Court Opinion

ID: 3885918
Source: CourtListenerOpinion
Date Created: 2016-07-06 09:15:45.135456+00
Date Added: 2024-06-11T07:42:03.536584
License: Public Domain

The defect proved was not of such a nature as to justify submission of the issue of negligence to the jury. It is described as a "washout" along the edge of the bridge from two or three inches deep in the middle of the sidewalk, and increasing in depth to about five inches at the ends of the bridge, and about as wide as the length of plaintiff's foot. Plaintiff's unfortunate and painful experience proves that it was possible for such a defect to cause accident and injury. But that is not the question. It is, rather, was it a defect of such dangerous nature that a person of ordinary prudence would reasonably have anticipated injury from it as probable to those using the sidewalk?
We would not have to go off the State House grounds to find as serious defects in the walkways; and I venture to say there is not a city or town in the State that has not many defects in its sidewalks more dangerous than the one here in question.
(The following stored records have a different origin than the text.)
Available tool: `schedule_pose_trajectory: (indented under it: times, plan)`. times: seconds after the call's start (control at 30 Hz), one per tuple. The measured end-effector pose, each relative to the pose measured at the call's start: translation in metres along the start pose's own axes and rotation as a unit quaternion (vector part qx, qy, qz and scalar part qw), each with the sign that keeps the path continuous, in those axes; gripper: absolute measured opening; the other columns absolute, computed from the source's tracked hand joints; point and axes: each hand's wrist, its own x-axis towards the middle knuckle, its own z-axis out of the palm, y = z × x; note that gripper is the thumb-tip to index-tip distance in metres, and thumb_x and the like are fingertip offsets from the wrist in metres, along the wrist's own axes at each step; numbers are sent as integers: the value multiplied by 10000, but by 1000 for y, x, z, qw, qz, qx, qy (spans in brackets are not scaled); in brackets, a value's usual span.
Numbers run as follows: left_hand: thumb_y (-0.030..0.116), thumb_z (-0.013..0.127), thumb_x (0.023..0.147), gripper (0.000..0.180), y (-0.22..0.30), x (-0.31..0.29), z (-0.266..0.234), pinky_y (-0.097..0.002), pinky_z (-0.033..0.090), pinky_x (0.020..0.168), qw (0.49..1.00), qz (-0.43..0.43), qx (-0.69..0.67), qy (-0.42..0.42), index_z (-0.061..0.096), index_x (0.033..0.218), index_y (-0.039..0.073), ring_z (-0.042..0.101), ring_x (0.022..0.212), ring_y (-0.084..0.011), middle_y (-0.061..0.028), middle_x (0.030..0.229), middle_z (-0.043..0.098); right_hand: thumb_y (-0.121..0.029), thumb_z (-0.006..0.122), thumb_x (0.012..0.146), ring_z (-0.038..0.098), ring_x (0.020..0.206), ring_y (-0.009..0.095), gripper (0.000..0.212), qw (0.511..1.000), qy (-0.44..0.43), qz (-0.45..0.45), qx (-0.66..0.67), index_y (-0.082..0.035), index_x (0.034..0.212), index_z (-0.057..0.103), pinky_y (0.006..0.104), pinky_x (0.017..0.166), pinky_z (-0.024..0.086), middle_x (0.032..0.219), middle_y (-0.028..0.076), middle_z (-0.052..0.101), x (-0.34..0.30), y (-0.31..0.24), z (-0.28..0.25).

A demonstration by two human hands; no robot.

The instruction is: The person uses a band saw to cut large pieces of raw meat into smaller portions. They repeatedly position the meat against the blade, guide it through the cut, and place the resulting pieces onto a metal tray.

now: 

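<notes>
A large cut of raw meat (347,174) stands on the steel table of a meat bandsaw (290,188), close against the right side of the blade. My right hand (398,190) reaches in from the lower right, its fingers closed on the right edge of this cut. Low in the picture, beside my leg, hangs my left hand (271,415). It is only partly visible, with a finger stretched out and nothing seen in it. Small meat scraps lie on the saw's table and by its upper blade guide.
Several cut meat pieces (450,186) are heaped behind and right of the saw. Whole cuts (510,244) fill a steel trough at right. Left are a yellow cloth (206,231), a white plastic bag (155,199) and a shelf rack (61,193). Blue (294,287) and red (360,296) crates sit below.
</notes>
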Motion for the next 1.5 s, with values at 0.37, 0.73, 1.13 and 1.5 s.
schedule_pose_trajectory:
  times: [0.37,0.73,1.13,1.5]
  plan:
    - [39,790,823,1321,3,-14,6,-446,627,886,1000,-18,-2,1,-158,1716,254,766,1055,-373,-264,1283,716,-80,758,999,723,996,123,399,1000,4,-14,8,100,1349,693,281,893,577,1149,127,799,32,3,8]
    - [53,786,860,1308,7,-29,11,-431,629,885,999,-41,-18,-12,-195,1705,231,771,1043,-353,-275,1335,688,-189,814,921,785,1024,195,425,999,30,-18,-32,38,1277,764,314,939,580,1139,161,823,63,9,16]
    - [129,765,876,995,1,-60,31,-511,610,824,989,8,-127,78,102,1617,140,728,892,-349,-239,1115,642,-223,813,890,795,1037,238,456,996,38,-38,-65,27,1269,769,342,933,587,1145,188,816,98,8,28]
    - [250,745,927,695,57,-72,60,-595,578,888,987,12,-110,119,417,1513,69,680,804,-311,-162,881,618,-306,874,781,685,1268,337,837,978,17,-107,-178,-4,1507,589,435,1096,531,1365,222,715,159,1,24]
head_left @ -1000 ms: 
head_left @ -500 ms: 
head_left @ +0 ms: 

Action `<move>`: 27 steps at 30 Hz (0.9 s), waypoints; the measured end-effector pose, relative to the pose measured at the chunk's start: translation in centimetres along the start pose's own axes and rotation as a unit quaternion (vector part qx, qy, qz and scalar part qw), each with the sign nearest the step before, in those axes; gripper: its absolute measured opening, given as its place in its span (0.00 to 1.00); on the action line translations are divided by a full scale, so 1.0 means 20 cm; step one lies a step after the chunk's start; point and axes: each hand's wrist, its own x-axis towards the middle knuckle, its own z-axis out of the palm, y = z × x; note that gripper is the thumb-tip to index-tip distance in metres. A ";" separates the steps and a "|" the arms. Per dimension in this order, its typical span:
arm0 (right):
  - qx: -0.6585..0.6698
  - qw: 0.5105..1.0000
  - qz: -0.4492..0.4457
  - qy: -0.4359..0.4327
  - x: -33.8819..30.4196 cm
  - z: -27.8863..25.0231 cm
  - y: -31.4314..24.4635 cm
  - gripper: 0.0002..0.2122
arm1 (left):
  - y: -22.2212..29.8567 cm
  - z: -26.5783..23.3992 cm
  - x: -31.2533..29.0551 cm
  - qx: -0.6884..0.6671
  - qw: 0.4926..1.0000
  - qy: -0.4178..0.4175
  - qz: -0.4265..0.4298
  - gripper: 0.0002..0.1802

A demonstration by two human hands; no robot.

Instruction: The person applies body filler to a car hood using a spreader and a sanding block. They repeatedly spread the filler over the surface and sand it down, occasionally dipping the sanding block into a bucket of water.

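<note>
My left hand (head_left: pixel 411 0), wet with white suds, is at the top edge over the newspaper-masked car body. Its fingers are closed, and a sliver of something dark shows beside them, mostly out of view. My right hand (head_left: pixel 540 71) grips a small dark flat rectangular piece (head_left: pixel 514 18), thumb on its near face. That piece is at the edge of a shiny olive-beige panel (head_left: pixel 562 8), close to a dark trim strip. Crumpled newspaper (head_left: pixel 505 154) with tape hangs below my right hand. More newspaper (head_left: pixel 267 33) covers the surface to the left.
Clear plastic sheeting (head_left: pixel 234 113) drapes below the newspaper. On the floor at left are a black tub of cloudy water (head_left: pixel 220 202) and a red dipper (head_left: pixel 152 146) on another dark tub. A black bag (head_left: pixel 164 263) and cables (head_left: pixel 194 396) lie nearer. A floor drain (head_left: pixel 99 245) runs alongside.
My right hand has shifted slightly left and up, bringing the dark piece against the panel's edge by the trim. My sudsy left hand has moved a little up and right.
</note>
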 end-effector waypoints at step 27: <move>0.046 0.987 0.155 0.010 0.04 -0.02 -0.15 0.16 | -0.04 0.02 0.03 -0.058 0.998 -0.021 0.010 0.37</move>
When the legislature imposed upon municipal *Page 290 
corporations liability in damages for negligence in the repair of streets, it did not intend that every little defect, so insignificant that no one would regard it as dangerous, or as likely to cause injury — such as may be found in every city or town in the State and in every public highway — should be made ground of liability for damages.
We went quite far enough in Lancaster v. Columbia,104 S.C. 228, 88 S.E. 463, and, unless we decline to extend the doctrine of that case, we shall soon reach the point where the public fund that ought to go toward creating and keeping up public improvements will be dissipated in damage suits.